TO DO →
Copy out the material in full. Leave every line as it is.

DATA →
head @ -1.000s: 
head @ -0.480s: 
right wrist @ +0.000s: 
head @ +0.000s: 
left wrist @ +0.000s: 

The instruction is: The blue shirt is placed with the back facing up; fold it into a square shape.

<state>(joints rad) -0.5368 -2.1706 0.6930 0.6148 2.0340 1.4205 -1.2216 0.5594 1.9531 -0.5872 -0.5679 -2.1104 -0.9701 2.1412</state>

ANSWER SPACE →
head @ -1.000s: 
head @ -0.480s: 
right wrist @ +0.000s: 
head @ +0.000s: 
left wrist @ +0.000s: 

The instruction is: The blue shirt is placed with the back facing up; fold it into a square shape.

<state>(joints rad) -0.5368 -2.1706 0.6930 0.6148 2.0340 1.4205 -1.2216 0.5594 1.9531 -0.5872 -0.5679 -2.1104 -0.9701 2.1412</state>

That finishes the output for this exercise.